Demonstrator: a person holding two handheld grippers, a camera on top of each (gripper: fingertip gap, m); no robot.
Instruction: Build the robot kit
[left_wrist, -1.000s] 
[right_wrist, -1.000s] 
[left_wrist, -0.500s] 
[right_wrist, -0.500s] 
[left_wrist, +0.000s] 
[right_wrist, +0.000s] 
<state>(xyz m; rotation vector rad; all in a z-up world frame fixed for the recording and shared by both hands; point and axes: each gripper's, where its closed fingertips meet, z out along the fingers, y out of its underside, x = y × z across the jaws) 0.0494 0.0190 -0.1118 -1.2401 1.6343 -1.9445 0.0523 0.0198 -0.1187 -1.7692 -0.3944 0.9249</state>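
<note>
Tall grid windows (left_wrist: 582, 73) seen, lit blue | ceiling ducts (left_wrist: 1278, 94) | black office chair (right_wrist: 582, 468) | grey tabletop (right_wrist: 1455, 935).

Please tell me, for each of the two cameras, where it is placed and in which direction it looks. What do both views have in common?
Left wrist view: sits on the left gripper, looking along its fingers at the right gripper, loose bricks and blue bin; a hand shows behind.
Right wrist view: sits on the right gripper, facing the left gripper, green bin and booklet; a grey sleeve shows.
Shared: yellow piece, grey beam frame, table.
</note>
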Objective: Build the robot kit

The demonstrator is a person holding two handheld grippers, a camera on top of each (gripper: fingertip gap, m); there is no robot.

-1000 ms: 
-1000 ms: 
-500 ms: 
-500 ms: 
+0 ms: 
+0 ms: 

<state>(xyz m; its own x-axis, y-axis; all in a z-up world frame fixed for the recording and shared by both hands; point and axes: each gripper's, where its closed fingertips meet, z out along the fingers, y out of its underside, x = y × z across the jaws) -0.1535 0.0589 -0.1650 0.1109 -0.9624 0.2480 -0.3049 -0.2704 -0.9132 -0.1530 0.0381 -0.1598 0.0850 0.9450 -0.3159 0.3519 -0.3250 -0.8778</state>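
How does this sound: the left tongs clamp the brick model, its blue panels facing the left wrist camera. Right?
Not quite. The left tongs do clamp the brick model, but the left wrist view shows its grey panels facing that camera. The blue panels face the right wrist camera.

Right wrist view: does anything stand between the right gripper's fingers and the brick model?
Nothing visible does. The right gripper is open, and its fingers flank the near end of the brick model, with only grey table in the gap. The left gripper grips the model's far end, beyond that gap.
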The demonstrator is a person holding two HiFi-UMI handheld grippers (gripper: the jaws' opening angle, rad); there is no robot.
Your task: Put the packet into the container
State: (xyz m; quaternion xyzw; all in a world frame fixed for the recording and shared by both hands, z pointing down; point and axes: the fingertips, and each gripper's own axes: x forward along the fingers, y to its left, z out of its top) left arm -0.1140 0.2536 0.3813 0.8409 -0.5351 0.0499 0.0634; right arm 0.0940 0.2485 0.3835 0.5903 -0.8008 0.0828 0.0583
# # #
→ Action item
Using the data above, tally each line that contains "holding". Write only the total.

→ Response to this exercise
3